#### Task statement
Write out the listing below exactly, beginning at its first line and ending with the line that contains "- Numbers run".

━━━━━━━━━━━━━━━━━━━━━━━━━━━━━━

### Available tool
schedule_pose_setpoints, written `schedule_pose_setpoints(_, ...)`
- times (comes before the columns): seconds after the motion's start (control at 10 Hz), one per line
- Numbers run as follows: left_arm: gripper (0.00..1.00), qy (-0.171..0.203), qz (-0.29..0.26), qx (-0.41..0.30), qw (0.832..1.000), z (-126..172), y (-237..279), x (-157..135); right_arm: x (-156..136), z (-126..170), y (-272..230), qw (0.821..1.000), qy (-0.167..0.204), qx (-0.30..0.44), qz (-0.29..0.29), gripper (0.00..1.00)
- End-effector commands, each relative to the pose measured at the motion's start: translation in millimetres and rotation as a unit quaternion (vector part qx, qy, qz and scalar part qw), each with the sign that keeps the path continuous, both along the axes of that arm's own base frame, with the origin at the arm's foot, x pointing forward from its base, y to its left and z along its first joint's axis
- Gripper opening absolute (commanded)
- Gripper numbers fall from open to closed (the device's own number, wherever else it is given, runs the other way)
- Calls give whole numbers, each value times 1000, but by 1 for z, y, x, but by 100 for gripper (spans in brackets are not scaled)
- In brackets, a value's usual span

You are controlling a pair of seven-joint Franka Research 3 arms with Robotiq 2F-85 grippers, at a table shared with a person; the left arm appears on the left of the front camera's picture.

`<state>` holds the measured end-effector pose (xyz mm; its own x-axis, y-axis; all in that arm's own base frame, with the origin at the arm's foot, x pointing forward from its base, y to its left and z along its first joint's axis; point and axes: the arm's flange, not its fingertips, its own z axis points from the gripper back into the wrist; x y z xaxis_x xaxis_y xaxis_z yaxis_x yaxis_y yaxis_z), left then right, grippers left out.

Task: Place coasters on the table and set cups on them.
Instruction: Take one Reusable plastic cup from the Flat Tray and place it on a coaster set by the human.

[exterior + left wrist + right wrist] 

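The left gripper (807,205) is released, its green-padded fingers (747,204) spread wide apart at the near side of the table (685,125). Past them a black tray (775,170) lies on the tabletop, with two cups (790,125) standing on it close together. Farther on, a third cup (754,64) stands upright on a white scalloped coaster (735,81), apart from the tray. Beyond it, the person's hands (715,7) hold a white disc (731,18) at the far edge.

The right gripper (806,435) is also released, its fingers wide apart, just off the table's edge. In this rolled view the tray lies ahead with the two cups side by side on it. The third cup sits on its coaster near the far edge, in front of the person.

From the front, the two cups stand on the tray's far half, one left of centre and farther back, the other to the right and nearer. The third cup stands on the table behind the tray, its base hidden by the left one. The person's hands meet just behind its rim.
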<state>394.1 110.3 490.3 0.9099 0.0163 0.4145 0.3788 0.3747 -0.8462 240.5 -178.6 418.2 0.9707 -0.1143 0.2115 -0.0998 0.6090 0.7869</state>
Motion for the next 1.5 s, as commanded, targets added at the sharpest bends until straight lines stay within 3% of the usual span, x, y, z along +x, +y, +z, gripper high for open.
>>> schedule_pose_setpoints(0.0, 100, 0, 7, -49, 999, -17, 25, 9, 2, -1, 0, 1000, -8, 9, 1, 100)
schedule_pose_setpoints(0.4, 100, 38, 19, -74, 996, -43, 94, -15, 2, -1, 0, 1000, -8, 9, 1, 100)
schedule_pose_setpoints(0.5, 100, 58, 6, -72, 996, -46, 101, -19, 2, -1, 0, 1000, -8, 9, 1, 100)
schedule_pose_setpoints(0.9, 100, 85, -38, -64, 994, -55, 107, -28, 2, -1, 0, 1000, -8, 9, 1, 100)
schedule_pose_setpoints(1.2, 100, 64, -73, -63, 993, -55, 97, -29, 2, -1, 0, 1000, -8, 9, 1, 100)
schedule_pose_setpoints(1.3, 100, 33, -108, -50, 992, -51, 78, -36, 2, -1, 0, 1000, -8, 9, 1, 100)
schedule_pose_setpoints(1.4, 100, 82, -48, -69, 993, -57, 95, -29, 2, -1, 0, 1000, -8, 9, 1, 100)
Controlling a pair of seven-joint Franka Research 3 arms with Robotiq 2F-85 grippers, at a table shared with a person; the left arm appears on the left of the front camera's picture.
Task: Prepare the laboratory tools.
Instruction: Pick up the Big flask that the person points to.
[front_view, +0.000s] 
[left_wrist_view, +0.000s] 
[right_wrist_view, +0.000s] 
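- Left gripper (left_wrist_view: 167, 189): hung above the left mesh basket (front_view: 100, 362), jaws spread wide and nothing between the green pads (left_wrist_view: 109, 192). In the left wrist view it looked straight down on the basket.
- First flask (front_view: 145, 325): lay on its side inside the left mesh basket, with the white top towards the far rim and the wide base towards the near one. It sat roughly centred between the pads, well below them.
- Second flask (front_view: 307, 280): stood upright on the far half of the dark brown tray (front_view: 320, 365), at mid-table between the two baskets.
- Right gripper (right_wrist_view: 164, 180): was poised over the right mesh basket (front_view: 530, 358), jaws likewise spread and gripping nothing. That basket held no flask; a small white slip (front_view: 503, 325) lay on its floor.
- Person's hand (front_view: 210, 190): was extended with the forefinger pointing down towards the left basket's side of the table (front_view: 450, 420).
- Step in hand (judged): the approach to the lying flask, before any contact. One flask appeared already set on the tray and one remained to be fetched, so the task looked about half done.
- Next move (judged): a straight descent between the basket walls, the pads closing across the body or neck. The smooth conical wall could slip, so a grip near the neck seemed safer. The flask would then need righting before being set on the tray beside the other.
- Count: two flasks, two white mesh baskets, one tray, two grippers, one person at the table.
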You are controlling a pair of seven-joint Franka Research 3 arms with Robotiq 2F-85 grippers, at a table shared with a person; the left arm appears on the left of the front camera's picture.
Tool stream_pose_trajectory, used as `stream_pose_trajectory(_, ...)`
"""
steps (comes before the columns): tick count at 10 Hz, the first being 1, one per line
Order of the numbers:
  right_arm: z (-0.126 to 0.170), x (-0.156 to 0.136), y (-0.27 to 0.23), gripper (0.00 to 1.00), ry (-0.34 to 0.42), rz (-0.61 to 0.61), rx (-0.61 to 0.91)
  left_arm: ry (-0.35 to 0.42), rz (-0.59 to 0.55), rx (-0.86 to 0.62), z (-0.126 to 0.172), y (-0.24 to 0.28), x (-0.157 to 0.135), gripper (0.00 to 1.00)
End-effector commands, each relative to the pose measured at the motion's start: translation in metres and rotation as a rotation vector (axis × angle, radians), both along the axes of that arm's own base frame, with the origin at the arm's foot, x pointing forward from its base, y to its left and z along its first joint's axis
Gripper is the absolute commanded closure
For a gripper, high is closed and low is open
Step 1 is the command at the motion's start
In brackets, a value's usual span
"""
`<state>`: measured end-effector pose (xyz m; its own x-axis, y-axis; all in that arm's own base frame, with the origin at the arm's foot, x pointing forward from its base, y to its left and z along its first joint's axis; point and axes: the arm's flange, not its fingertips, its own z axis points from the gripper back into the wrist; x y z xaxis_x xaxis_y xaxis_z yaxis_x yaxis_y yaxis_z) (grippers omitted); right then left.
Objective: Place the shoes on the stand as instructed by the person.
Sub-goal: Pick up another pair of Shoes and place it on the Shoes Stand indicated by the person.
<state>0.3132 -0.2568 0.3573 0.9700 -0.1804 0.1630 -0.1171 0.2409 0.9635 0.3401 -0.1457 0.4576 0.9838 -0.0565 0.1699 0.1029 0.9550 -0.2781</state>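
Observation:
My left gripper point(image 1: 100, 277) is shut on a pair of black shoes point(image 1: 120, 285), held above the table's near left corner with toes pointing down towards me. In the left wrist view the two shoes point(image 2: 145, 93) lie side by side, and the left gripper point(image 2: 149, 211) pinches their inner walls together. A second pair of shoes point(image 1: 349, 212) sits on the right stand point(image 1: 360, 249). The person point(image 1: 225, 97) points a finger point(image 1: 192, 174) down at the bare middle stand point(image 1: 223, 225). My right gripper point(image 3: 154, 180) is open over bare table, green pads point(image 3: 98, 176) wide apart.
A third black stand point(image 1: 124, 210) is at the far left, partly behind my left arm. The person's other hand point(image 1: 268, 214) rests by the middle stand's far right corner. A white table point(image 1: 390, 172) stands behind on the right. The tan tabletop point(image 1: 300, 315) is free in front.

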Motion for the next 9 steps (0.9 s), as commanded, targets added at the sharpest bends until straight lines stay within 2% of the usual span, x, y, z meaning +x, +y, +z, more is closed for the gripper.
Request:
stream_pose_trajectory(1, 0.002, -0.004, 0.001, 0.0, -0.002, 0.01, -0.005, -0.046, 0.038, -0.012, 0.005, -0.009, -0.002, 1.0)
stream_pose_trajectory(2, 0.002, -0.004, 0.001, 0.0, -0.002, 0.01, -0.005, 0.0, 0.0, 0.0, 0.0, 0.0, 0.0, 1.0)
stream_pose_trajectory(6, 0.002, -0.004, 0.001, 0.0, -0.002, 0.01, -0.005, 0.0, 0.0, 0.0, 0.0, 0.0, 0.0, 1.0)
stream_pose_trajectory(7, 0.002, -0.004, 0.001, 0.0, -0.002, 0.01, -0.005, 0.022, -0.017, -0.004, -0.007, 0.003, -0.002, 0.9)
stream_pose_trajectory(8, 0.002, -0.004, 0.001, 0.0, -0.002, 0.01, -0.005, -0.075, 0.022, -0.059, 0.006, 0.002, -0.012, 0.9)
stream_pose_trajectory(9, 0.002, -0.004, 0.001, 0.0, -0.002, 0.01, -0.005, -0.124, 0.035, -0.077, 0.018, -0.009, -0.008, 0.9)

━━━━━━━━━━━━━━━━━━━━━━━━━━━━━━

#### Response
### Available tool
schedule_pose_setpoints, written `schedule_pose_setpoints(_, ...)`
- times (comes before the columns): seconds after the motion's start (control at 10 Hz), one per line
- Numbers run as follows: left_arm: gripper (0.00..1.00), qy (-0.171..0.203), qz (-0.29..0.26), qx (-0.41..0.30), qw (0.832..1.000), z (-126..172), y (-237..279), x (-157..135); right_arm: x (-156..136), z (-126..170), y (-272..230), qw (0.821..1.000), qy (-0.167..0.204), qx (-0.30..0.44), qz (-0.29..0.29), gripper (0.00..1.00)

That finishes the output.